Most of the time, cyclists are a bit shaken up, but okay. In the worst cases, I've seen people tumble head-first into parked cars and bounce off. Still, the worst damage is usually to their bikes, not to their person.
It's not hard to imagine someone getting seriously injured in such a spill, however. Even the damage done in the routine wipeouts that happen nearly every day is rattling enough to merit greater attention.
Experienced bicyclists tend to figure out the best way to navigate the tracks, but what can be done to prevent less-experienced bicyclists from getting stuck in the rail depressions so regularly?
In Toronto, where bicyclists also have to contend with a maze of tracks, several at-grade railroad crossings are equipped with a rubber flange filler that is jammed down into the cracks of trolley tracks. The rubber is firm enough that it doesn't compress when a bike passes over it, but when a streetcar comes it squishes down and doesn't cause the train to derail.
The material is not used for Toronto's extensive network of streetcar tracks in the city's core, however, and bikes routinely get caught in the tracks. "The at-grade railroad crossings do have some of that incorporated, but certainly not the main hazards to cyclists, which are the arterial road streetcar tracks," said Yvonne Bambrick, Executive Director of the Toronto Cyclists Union.
"There’s a lot of places where several tracks meet and turn. They’re trickier to navigate, but folks that have been at it for a while have figured out how to do it. It’s not that hard: you pay attention and learn how to do it, it’s all good. It does catch people fairly regularly."
Like San Francisco, Toronto is struggling to implement its bike network plan. Bambrick says that the solution to the tracks hazard should be part of that plan. "Within a network we could definitely address the issue in a site-specific kind of way," said Bambrick, "but I think if we’re just looking at roads as they are now across the city, that’s not as likely to be addressed. I think it has to be looked at in a wider sense of a dedicated cycling network."
Short of a miracle material, which could pose a challenge to maintain in an extensive network of streetcar tracks like San Francisco's, the solution could lie in marked pathways on the roadway to guide inexperienced riders.
"With an infrastructure upgrade ... in those pathways where cyclists can be predictably going through, you can have something in that point on the tracks to help alleviate the issues of the crossing," said Bambrick. In San Francisco, that might mean a miniature version of sharrows, which are normally used to indicate to bicyclists the ideal place to ride to avoid being doored by parked cars.

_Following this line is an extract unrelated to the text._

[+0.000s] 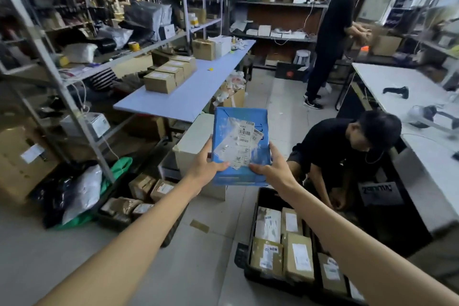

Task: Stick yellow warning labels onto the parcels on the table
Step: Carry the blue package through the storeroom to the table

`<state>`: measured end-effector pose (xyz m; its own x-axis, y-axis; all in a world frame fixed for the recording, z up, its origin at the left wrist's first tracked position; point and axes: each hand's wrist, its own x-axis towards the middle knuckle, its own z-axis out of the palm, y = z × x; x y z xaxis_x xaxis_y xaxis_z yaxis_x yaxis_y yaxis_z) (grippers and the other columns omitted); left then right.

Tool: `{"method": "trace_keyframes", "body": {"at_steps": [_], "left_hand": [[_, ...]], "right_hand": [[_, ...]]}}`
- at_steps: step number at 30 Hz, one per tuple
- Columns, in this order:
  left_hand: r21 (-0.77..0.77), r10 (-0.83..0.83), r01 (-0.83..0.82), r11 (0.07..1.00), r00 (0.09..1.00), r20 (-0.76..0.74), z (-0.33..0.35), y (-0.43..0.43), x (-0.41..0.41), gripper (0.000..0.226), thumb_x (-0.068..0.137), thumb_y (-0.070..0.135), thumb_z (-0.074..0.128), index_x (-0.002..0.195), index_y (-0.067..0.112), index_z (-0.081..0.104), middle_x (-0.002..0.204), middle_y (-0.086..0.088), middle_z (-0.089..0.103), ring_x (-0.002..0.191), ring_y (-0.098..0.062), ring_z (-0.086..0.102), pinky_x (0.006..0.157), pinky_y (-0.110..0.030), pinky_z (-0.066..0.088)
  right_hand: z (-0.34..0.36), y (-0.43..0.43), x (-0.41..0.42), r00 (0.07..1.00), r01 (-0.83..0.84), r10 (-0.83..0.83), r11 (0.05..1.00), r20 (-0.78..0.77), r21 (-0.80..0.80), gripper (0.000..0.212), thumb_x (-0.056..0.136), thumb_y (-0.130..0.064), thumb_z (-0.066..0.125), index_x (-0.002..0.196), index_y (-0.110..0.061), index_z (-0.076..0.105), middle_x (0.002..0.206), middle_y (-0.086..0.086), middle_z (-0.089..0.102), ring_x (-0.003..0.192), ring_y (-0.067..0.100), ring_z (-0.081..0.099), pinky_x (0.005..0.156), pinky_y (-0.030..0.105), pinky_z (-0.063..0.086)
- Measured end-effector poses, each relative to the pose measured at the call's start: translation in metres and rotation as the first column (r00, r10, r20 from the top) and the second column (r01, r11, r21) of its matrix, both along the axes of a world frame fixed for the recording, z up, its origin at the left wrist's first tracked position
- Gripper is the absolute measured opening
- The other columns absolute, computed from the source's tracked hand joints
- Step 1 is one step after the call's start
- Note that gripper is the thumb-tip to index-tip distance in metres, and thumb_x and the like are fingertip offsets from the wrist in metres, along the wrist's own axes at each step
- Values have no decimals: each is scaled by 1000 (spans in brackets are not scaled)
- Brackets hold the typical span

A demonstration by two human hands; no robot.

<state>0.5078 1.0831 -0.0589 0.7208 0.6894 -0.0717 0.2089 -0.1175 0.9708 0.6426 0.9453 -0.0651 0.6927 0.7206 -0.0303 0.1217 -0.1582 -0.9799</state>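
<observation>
Cluttered stockroom, grey tiled floor, metal shelving [99, 40] packed with cartons and bags along left wall. Blue flat parcel [240, 141] held in mid-air above floor, off any table, face toward camera, white shipping labels under clear tape on that face. Left hand [207, 167] gripping lower left corner, thumb curled over front, fingers behind. Right hand [269, 169] gripping lower right corner, thumb on front near bottom edge, fingers wrapped up right side. Long pale-blue table [188, 97] beyond parcel; row of brown cardboard boxes [169, 73] along its left edge, white labels on top; small yellow slip [210, 69] near its middle, too small to read. Black plastic crate [269, 197] on floor under right forearm, filled with labelled cardboard parcels. Crouching person in black [347, 156] beside crate. Standing person in black [332, 32] at far shelves. White worktop [409, 107] at right, black handheld scanner [396, 90] on it.
</observation>
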Motion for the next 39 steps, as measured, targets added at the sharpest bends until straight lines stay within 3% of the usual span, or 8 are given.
{"method": "trace_keyframes", "body": {"at_steps": [4, 9, 13, 15, 22, 30, 34, 39], "left_hand": [[-9, -41, 41, 999, 999, 2, 0, 44, 60, 77, 83, 8, 70, 145, 31, 30, 108, 11, 56, 86, 0, 56, 60, -10, 47], [-19, -75, 76, 997, 997, 13, 9, 102, 138, 80, 82, 8, 71, 146, 31, 30, 126, 3, 56, 109, -16, 56, 73, -21, 50], [-38, -117, 117, 992, 993, 1, 14, 150, 196, 81, 80, 10, 72, 145, 32, 29, 129, -3, 57, 112, -24, 58, 90, -43, 55], [-36, -146, 145, 989, 989, -12, 12, 177, 224, 79, 81, 13, 73, 144, 33, 31, 129, -5, 56, 111, -26, 59, 91, -47, 54], [-70, -209, 210, 975, 978, 17, -7, 279, 325, 81, 79, 16, 75, 145, 33, 30, 131, -6, 54, 114, -25, 57, 90, -45, 55], [-147, -281, 289, 946, 957, 74, -9, 382, 435, 80, 78, 6, 75, 144, 25, 35, 127, -5, 57, 112, -25, 59, 86, -40, 57], [-161, -296, 304, 939, 952, 76, -8, 419, 485, 83, 78, 6, 75, 147, 24, 32, 126, -7, 58, 111, -24, 59, 85, -39, 57], [-162, -333, 340, 927, 940, 68, -13, 457, 553, 80, 81, 6, 72, 146, 26, 30, 123, -6, 57, 110, -22, 59, 83, -35, 57]], "right_hand": [[-1, 41, 57, 998, 65, -65, 998, 13, -2, 59, 70, -9, 80, 119, -23, 51, 115, 2, 66, 104, 21, 65, 93, 45, 53], [10, 93, 126, 994, 101, -101, 995, 51, -5, 60, 73, -10, 79, 123, -20, 48, 117, 2, 64, 104, 21, 64, 92, 44, 54], [17, 132, 172, 989, 128, -129, 992, 71, 8, 56, 79, -5, 74, 125, -18, 45, 114, -5, 62, 93, 7, 62, 67, 14, 53], [18, 153, 196, 987, 148, -148, 989, 65, 5, 57, 80, -5, 73, 128, -17, 45, 114, -5, 61, 90, 4, 61, 62, 10, 51], [9, 248, 290, 970, 227, -221, 972, 103, -54, 55, 77, -9, 77, 124, -16, 51, 114, 0, 66, 102, 17, 64, 89, 38, 55], [9, 345, 389, 949, 308, -301, 949, 94, -67, 58, 77, -10, 77, 126, -21, 50, 115, -1, 66, 102, 17, 65, 82, 32, 56], [6, 380, 440, 939, 336, -325, 937, 111, -100, 62, 74, -15, 80, 127, -26, 50, 118, 1, 64, 103, 19, 64, 87, 41, 56], [-3, 420, 509, 935, 351, -342, 930, 97, -109, 63, 75, -14, 79, 129, -25, 48, 118, 0, 64, 102, 19, 65, 85, 39, 57]]}}
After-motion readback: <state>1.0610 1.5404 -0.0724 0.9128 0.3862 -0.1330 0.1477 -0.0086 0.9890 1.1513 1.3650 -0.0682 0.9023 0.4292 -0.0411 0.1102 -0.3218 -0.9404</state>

Once the bike plan injunction is lifted, 17th Street is due to be striped with bike lanes. The lanes' design takes into account the dangers of crossing Church from 17th Street, but not the danger of turning right onto 17th Street, westbound, from Church. The streetcar tracks at Duboce and Church will be completely replaced beginning next year, but without a solution to the bike wipeout problems. Neither of these projects have started yet, however, so there could still be time to advocate for designs that could avert this perilous problem.